I turned off my alarm to enjoy an extra few moments to myself before the daily morning routine of dogs, kids and chaos began. I’ve never been a morning person, always preferring the late-night hours of peace and quiet. However, I now enjoy the mornings Ian works early and I’m thrown into mom-life at its finest—the before school mayhem. When you almost lose your chance at motherhood, there is gratitude in even the most mundane and frustrating aspects of daily life. In the moment, gratitude is the furthest from my mind—I’m no saint—but I’m always reminded eventually. This particular morning, when all was quiet, I was grateful for the normalcy of not only the moment—the morning and the responsibility—but of the life we have.
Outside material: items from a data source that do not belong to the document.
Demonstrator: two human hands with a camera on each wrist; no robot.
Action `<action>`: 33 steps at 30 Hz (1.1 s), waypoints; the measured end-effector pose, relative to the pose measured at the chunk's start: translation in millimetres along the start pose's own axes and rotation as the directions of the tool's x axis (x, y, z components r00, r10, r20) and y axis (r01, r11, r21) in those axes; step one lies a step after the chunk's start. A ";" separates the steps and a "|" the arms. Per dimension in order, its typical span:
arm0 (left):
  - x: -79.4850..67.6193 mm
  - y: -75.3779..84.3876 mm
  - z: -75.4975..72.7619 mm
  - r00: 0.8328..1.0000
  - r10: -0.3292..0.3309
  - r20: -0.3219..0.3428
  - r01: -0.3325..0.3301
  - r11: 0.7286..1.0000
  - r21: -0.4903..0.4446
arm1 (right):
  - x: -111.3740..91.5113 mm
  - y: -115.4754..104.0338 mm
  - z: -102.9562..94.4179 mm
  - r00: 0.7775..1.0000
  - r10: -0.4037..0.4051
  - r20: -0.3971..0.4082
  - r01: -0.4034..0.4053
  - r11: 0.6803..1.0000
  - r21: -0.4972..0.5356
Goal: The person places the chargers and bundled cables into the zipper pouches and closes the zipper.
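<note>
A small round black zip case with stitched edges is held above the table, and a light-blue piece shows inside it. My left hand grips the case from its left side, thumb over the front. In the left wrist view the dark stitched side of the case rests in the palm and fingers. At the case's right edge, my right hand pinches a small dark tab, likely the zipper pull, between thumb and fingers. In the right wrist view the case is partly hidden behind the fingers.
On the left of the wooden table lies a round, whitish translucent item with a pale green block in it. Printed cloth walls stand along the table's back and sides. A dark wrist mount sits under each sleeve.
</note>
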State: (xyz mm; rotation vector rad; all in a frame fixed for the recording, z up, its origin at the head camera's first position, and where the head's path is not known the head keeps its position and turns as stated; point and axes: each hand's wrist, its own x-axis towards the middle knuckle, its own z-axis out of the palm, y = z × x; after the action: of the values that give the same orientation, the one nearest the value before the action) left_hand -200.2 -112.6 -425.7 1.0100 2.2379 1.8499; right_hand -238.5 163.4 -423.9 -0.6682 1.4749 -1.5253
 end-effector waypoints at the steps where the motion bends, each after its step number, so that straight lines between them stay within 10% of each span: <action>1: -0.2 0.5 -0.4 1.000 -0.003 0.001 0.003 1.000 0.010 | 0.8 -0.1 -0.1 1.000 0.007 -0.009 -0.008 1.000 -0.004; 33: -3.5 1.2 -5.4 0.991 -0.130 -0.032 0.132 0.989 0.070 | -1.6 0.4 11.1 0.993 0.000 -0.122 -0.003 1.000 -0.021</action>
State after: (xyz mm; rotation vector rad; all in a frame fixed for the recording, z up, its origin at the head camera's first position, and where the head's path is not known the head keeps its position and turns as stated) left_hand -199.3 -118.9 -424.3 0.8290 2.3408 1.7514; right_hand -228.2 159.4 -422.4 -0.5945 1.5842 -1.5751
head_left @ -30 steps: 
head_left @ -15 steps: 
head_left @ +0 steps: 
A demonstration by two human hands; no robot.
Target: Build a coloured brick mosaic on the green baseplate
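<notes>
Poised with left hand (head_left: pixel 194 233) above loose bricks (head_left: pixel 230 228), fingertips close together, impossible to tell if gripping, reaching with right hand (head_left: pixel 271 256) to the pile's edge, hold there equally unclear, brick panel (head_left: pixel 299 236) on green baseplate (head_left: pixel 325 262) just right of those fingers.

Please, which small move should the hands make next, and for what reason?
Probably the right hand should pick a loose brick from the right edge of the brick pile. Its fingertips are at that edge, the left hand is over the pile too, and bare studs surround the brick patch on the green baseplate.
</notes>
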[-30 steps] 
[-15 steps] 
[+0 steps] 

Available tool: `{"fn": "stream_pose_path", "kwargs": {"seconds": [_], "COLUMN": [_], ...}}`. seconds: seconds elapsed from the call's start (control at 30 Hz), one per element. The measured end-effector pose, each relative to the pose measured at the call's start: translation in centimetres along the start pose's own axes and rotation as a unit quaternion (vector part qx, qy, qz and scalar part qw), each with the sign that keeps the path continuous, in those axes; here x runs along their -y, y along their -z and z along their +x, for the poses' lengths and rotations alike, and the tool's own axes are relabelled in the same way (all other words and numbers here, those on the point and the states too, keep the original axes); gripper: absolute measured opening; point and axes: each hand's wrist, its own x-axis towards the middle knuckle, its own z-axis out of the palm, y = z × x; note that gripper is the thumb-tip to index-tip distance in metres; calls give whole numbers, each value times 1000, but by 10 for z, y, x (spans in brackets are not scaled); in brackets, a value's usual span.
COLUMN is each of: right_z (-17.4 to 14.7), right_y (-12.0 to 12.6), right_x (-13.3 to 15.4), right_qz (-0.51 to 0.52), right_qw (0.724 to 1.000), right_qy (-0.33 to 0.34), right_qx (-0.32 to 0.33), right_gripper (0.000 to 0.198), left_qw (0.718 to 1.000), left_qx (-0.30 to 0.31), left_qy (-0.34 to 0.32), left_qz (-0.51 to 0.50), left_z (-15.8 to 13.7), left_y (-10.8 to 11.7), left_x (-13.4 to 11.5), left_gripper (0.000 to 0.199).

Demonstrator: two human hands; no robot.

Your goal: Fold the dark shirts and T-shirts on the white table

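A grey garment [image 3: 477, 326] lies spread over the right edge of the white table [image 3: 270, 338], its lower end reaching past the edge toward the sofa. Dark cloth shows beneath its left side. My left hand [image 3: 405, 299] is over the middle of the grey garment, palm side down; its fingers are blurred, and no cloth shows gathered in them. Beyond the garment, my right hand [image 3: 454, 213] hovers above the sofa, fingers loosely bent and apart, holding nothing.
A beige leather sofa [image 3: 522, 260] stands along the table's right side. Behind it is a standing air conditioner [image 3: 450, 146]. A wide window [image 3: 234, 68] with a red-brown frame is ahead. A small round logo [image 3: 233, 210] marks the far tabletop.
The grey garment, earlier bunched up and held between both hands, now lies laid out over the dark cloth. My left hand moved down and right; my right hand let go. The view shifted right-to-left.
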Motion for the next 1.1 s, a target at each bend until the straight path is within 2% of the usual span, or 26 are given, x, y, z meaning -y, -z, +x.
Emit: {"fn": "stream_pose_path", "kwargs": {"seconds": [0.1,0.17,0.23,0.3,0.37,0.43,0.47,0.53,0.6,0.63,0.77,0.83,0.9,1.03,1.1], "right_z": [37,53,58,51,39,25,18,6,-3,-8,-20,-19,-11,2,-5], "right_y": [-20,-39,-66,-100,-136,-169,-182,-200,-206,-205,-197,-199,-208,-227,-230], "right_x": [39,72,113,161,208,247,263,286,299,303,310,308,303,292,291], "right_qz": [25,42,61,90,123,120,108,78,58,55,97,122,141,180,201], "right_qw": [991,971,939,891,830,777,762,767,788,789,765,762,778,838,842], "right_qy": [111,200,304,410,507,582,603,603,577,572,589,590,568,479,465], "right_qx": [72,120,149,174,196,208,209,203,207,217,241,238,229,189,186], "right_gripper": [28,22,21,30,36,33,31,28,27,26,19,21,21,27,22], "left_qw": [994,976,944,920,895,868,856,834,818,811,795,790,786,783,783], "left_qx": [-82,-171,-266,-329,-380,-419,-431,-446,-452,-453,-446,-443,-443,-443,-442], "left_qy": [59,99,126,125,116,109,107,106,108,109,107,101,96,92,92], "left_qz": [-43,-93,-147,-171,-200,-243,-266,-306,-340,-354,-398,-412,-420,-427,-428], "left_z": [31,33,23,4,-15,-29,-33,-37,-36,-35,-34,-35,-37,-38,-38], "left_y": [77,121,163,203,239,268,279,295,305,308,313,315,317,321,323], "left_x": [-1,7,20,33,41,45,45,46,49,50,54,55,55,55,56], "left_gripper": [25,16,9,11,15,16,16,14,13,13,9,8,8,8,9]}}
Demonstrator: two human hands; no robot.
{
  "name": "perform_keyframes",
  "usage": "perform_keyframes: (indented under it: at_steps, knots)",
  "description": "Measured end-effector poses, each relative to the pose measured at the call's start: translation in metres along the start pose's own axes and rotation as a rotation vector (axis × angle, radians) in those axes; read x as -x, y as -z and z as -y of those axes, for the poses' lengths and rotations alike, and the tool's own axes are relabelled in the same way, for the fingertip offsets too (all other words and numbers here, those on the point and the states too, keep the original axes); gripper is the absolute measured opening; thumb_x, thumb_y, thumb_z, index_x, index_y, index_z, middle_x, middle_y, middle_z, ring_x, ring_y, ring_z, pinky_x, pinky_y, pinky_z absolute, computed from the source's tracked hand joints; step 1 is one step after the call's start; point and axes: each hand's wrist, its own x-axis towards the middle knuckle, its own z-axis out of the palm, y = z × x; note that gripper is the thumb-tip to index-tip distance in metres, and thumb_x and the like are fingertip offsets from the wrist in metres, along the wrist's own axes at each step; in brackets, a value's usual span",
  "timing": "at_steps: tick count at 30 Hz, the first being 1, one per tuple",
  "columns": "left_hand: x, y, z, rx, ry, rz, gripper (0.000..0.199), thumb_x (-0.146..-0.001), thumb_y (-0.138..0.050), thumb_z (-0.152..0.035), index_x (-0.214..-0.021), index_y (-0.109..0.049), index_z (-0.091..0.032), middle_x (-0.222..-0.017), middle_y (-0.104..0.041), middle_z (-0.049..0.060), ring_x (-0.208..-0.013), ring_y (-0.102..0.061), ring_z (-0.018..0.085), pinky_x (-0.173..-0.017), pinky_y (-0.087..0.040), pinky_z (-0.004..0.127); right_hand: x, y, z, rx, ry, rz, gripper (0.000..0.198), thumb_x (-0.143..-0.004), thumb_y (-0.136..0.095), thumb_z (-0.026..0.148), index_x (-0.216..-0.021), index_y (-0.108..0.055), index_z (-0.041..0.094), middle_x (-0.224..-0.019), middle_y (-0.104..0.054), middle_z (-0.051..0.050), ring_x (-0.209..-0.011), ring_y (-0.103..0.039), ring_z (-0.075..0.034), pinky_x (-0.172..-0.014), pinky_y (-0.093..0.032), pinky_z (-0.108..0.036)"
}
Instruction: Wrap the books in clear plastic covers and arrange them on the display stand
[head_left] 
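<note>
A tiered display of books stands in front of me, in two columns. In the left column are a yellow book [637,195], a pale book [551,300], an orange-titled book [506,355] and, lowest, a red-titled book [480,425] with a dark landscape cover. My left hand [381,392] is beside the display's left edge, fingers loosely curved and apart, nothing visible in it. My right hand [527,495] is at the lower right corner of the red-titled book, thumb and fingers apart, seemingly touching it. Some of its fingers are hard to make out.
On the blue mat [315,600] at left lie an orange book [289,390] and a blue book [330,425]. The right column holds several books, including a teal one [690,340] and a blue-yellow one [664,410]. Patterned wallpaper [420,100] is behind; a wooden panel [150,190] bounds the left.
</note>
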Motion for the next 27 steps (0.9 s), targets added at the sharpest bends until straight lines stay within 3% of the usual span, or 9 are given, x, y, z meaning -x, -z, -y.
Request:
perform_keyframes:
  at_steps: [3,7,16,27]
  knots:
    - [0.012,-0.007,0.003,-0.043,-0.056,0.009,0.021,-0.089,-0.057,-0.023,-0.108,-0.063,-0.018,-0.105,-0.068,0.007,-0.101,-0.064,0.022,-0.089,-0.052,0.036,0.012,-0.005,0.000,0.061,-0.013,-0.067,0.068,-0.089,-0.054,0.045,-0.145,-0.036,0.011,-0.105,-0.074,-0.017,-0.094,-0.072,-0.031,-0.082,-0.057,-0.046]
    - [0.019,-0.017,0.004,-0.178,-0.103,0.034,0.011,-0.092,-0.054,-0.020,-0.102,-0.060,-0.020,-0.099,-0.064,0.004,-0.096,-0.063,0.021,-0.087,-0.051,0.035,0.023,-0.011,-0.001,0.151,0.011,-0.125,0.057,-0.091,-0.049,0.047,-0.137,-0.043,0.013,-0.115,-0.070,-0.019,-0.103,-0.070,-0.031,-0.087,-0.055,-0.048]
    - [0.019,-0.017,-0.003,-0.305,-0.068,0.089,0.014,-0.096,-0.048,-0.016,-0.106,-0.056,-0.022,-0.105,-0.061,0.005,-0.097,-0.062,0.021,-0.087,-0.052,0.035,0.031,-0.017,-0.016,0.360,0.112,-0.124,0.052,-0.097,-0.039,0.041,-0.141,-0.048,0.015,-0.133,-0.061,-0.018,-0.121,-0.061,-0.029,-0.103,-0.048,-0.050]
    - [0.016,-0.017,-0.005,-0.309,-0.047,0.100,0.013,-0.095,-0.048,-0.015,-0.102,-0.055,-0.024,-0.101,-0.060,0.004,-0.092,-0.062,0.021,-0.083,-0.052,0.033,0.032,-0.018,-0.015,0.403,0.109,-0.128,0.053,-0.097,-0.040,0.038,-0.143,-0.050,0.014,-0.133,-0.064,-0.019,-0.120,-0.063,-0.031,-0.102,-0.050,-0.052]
A life where spinal cord injury isn’t the focus.
For weeks—maybe months—I have been struggling to share here. Why? Because my story is changing. Well, the focus of my story is changing. When I created this space back in 2017, my life was being dictated by my spinal cord injury. Every day I faced new challenges. Every day I forced myself out of bed. Every day I faced grief, frustration and change because of paralysis. The things I have shared in over 120 posts, are things that helped me work through this massive upheaval in my life. But the dust has long since settled. Going into 2020, I need this blog to feel like an authentic reflection of my entire existence and, right now, I feel like it is only telling a small part of it.
I have been afraid to bring my whole self into this space because this blog is deeply rooted in my injury. Every time I have gone to write this post, it felt like I was betraying the soul of Help Codi Heal. But then I remembered that the soul of this blog is mine. And the goal all along was to integrate this injury into my life. To remove it from the spotlight and prove that it was a piece of me—not all of me.
So, I am giving myself permission to write about more. To share with you—story-by-story—anything I want. Maybe I’ll discover that my voice is irrelevant since finding contentment in this injury. Maybe widening the scope of this blog will limit the intrigue and reduce my audience. But it will be my heart and soul—exactly what it should be.
I never set out to be a disability advocate. The goal of this blog was always to create understanding and find common ground. I wanted to show how we can all relate to one another, not because we’ve shared the same experiences but because we share the same thoughts, emotions and life lessons that came from different experiences. I want to highlight how we all connect.
I hope you will come with me on this next part of my journey and we can discover, together, what this blog can be.